If your marriage is over it's over. You are old enough to know that now. As far as I'm concerned aint no excuses for my behaviour. I'm the one that owns that.

Bob


----------



## franklinfx (Apr 7, 2009)

AFEH said:


> If your marriage is over it's over. You are old enough to know that now. As far as I'm concerned aint no excuses for my behaviour. I'm the one that owns that.
> 
> Bob


Uh.....thanks, but my personal situation, or how old I am, has nothing to do w/ the topic. Its a general question about your opinion of whats worse.


----------



## AFEH (May 18, 2010)

franklinfx said:


> Uh.....thanks, but my personal situation, or how old I am, has nothing to do w/ the topic.
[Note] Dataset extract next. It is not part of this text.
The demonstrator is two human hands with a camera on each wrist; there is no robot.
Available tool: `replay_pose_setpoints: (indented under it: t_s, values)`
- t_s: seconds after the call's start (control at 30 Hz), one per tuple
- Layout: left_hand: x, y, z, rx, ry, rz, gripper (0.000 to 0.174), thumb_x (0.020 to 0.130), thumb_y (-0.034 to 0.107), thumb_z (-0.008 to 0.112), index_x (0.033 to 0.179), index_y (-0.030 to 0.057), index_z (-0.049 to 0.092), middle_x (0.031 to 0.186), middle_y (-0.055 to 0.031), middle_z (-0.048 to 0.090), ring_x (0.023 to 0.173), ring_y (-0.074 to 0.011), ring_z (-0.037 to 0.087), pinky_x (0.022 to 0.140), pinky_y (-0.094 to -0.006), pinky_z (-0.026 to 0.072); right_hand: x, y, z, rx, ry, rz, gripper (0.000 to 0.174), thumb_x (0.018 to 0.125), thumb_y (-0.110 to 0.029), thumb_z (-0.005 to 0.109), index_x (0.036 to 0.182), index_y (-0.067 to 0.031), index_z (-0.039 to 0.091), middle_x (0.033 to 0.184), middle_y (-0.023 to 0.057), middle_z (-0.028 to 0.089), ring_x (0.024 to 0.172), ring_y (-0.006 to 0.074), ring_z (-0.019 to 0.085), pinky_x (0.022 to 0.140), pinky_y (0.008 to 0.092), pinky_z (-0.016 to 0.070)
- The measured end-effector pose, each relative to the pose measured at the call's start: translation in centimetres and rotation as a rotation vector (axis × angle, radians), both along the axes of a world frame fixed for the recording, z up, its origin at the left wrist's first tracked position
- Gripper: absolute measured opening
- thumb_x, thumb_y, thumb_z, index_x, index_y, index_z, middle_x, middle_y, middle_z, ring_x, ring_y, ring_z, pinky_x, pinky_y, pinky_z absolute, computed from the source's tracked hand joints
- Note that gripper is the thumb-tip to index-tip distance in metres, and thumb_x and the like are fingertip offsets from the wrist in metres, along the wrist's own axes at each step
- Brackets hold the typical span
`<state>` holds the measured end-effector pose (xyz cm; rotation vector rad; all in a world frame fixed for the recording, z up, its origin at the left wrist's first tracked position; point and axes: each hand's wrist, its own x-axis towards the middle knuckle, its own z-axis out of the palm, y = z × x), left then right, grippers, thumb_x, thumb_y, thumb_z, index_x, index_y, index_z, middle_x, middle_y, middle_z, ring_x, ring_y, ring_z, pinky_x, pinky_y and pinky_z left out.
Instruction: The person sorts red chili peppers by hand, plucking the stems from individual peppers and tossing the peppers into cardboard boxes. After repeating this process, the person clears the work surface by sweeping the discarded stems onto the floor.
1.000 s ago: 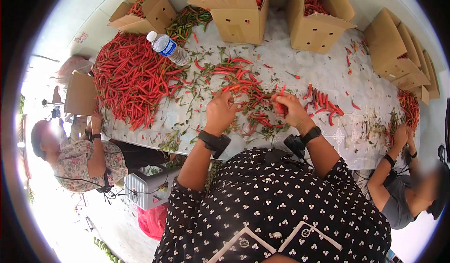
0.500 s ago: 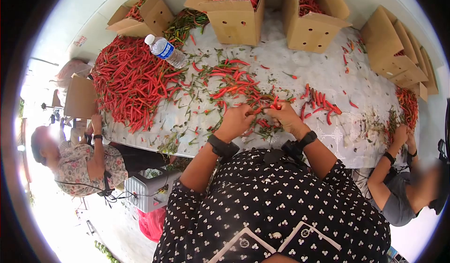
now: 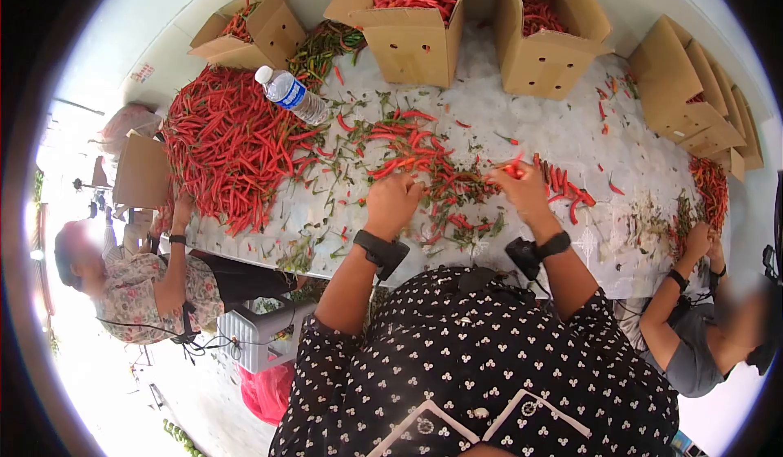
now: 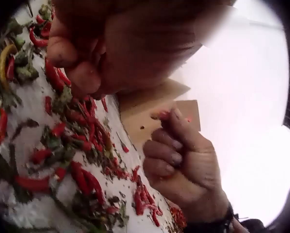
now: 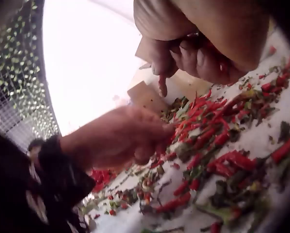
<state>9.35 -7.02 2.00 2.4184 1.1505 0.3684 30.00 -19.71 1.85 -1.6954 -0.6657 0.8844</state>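
Red chillies with green stems (image 3: 424,163) lie scattered among leaf scraps on the white table. The left hand (image 3: 394,204) hangs over them with bent fingers; in the left wrist view a bit of red shows between the left hand's fingers (image 4: 84,77), and whether it is held is unclear. To its right the right hand (image 3: 526,192) pinches a red chilli (image 4: 162,115) between thumb and forefinger, the other fingers curled. More red shows inside the right hand (image 5: 203,58) in the right wrist view. The hands are apart.
A large chilli heap (image 3: 232,147) fills the table's left side, a water bottle (image 3: 294,97) lying on it. Cardboard boxes (image 3: 408,52) of chillies line the back. A short row of chillies (image 3: 563,184) lies right of the right hand. Other people sit at both ends.
The hands came together over the scattered chillies, then parted again, the left moving left and the right moving right with a red chilli.
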Motion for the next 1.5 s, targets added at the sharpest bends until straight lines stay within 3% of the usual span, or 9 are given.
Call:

Its a general question about your opinion of whats worse.


Of course it does! Everything is relative. Especially these sort of things.
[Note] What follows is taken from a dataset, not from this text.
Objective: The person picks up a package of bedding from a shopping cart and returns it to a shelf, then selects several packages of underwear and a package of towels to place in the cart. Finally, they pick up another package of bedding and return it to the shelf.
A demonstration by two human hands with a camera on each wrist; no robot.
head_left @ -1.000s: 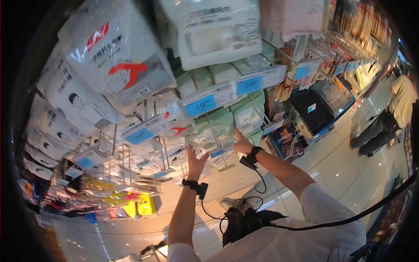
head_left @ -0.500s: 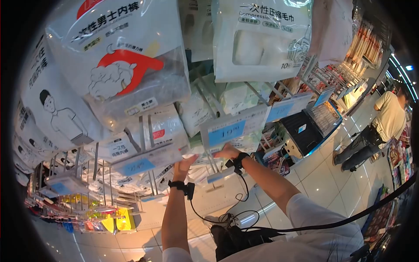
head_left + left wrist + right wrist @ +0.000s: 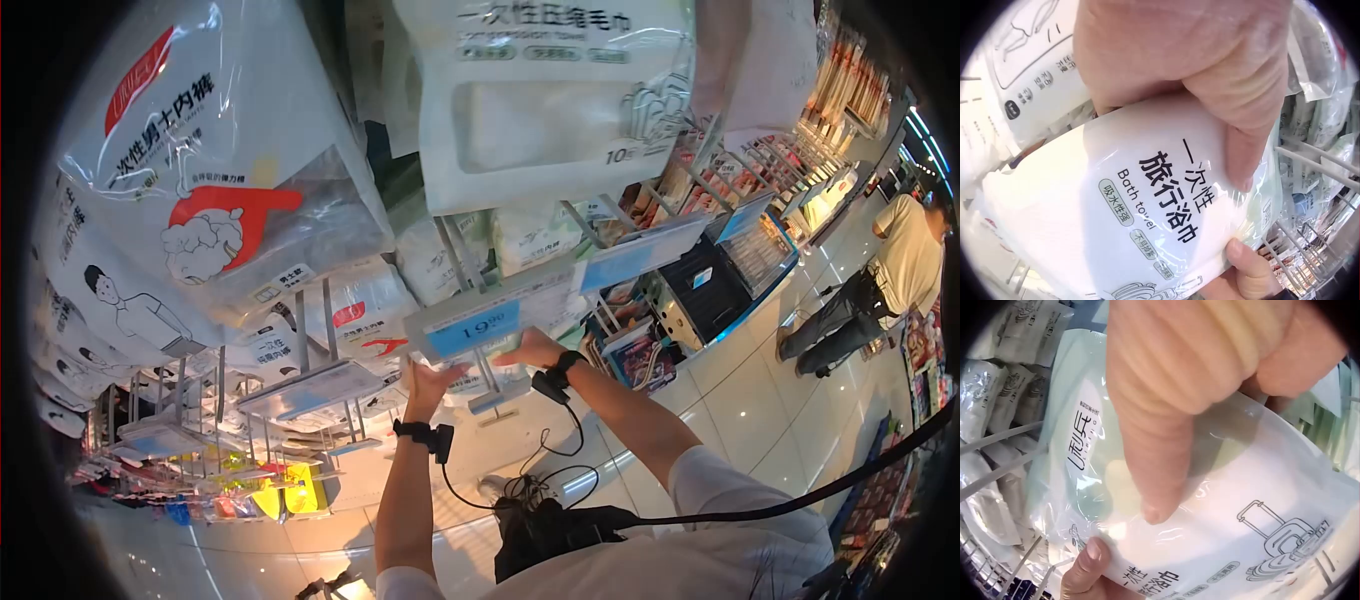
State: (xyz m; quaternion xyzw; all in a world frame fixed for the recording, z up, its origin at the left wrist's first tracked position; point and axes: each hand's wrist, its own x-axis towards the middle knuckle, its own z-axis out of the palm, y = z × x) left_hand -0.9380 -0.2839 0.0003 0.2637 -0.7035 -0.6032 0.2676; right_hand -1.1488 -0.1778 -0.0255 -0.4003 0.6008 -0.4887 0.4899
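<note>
A white-and-pale-green packet of disposable bath towel (image 3: 1116, 206) is held between both hands. In the left wrist view my left hand (image 3: 1191, 69) grips one edge, thumb lying flat on the printed front and fingers hidden behind. From the other side my right hand (image 3: 1191, 375) grips it too, its thumb pressed on the front in the right wrist view. The head view shows the left hand (image 3: 428, 388) and right hand (image 3: 538, 350) close together below a price tag (image 3: 480, 330), which covers most of the packet.
Large hanging packs of disposable underwear (image 3: 230, 190) and compressed towels (image 3: 560, 110) fill the rack above, on metal hooks. A black bin (image 3: 700, 280) stands to the right. Another person (image 3: 885, 270) stands in the tiled aisle at far right. Yellow packets (image 3: 300, 490) hang low left.
Both hands have come in beneath the price tag, the right hand dropping lower and the left shifting slightly left. The head view has moved closer to the hanging packs.
</note>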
EA/PA what's the difference to our partner? Zilch is my answer. There is absolutely no difference. Both are an act of Betrayal. You're looking for a reason, an excuse to betray your wife?

For me there is no excuse. For me it's far better to end my marriage keeping my integrity in tact than it is by going outside it for the things I need in my life.

Bob


----------



## yogachick (Aug 9, 2010)

IMO, a one night stand is less damaging than an EA but if the EA then escalates to a PA that is the most damaging. I think EA's are harder to get over for the disloyal because feelings are most intense _before_ things get physical. Then that fantasy might be better than reality and hard for the disloyal to break away from.

At the end of the day I'm still glad my husband never touched the girl but he was in a very thick affair fog and that really broke my heart.


----------



## Robrobb (Jun 18, 2010)

The long term EA is definitely harder, because once it's discovered, it's something that continues to exist, and must be broken if the marriage is to continue. Or continues to be a factor in the spouse's emotional state during recovery. The one night stand can be interpreted as a straight-up call for help - "Help! Our marriage is dying and this is the only way I can think of to get your attention!".


----------



## SimplyAmorous (Nov 25, 2009)

Here is my take on this : I agree we shouldn't lie & go behind our spouses backs so secretively, making a habit of living a double life, it says something about our character if we can "continue" to do this & make a life of it, it would also desensitize us to caring for our spouses at any level. Our life would become living for the lie. Never healthy. Whether a EA (I feel more hurtful), or a string of one night stands. 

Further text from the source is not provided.